Chinese consumers, including those from the Mainland, are snapping up more golden horse accessories and gifts this year compared to last year's golden reptiles — snakes are viewed as both malevolent and divine by the Chinese.
We are among the group that has called for a market correction for some time. The global markets reacted after the Chinese reports of contraction. Other factors governing the activity are the U.S. economy, corporate earnings, the labor situation, and of course the ongoing European debt crisis.
Emerging-market currencies had their worst selloff in five years yesterday. The U.S. 10-year yield fell three basis points, or 0.03 percentage point, to 2.75% as we seem to be experiencing a “global flight to quality.”

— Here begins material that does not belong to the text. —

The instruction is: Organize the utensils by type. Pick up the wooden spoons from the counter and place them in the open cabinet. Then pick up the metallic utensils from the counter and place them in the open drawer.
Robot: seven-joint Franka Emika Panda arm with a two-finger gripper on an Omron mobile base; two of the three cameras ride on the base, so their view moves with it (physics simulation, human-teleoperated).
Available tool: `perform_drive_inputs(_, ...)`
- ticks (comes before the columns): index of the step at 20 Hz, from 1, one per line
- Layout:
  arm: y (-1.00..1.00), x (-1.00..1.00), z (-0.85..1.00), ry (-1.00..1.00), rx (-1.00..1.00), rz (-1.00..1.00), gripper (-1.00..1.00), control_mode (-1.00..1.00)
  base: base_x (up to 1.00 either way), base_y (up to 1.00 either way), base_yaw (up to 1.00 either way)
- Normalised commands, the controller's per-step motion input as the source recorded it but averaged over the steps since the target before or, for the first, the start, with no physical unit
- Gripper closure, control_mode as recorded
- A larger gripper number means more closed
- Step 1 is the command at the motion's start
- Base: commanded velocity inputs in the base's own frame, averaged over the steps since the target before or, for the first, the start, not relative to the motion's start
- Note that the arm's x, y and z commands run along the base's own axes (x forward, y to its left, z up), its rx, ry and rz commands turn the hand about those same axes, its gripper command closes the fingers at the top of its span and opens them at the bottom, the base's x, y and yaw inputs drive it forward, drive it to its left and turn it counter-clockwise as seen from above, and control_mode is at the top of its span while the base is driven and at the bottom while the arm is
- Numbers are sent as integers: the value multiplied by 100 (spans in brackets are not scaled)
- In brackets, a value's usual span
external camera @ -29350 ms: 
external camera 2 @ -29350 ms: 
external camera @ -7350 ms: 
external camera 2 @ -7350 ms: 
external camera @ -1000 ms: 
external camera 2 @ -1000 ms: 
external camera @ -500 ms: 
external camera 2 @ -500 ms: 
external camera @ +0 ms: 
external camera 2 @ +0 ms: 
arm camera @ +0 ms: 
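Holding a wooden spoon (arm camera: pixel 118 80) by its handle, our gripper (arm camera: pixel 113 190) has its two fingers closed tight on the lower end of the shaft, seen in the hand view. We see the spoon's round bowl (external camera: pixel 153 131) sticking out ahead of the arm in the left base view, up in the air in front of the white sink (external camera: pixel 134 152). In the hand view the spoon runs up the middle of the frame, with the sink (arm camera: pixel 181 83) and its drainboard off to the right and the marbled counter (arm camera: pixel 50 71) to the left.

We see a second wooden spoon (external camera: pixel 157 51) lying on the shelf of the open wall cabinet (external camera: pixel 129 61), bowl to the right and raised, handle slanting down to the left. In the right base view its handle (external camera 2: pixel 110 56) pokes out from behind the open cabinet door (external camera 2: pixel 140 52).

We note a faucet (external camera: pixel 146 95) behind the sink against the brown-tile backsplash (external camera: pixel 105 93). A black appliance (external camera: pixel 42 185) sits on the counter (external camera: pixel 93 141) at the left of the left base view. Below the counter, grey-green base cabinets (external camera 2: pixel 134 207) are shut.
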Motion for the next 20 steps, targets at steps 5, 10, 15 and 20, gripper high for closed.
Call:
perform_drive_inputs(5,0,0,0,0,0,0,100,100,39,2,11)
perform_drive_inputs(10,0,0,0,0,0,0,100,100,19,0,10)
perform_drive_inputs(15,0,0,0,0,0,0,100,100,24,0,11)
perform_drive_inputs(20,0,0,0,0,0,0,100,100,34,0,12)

The LBMA and the GFMS expect an average gold price of $1,219 and $1,225 in 2014. This compares with an actual average price of $1,411 last year and a gold price of $1,204.50 for London Gold Market PM Fixing as of Dec. 30, 2013.

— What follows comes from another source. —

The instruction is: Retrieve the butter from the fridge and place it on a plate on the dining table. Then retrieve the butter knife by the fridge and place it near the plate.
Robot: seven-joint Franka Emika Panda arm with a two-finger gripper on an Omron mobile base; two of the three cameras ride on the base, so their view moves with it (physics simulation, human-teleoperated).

By December, the most recent month for which statistics are available, the U.S. dollar Fiat Money Quantity (FMQ) had grown to $12.48 trillion. This is $5.05 trillion more than if it had grown in line with the established average monthly growth rate from 1960 to the month before the Lehman Crisis.
Hedge funds raised bullish gold wagers to the highest in eight weeks as signs of stronger Chinese demand drove prices to the longest rally since August. Goldman Sachs Group Inc. says the gains will be short-lived.